The nature of the job requires long conversations with vulnerable/distressed clients dealing with complex information at times - the calls can be an hour or two long, several times calls have had to be cut short because of continual interruptions from kids,

That's clearly unacceptable - I can't think how anyone could justify that this is acceptable?

I agree entirely.

If people need to work shorter shifts if no after school care then could be an option.

Overall op I’d suggest HR advice but also yanbu for not wanting to have client calls interrupted.

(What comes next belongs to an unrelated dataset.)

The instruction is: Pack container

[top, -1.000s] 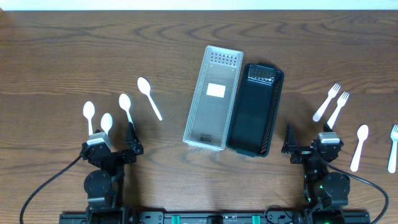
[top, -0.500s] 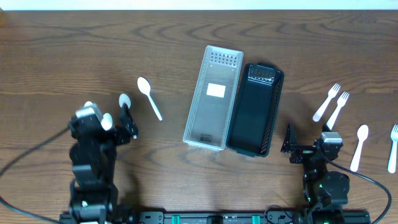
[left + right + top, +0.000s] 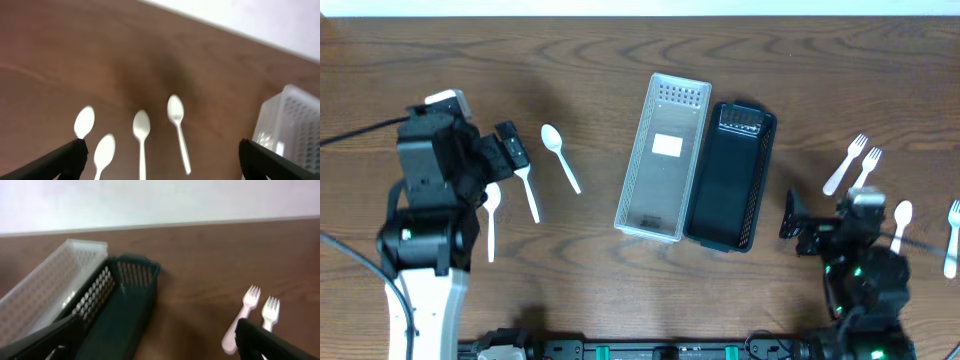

SimonJT · 07/04/2021 15:20

@willandgrace

Again, not trying to antagonise a genuine question (I am already rethinking my approach and looking at summer holidays and core hours to offer a bit more support) what would people do if their employer said they had to go back to the office?
I would have to quit my job.
oblada · 07/04/2021 15:20

@willandgrace

Again, not trying to antagonise a genuine question (I am already rethinking my approach and looking at summer holidays and core hours to offer a bit more support) what would people do if their employer said they had to go back to the office?
If you're asking staff to go back to the office then they would have to either comply or make a flexible working request. From your brief description of the work I think you would be reasonable to ask people to work from the office or if they work from home to have a dedicated work space free from interruptions. You don't have to ban children but you have to make it clear that they must have no other main focus or responsibility during working hours. It is not about children / working parents this but about employees and ensuring standards of work are met.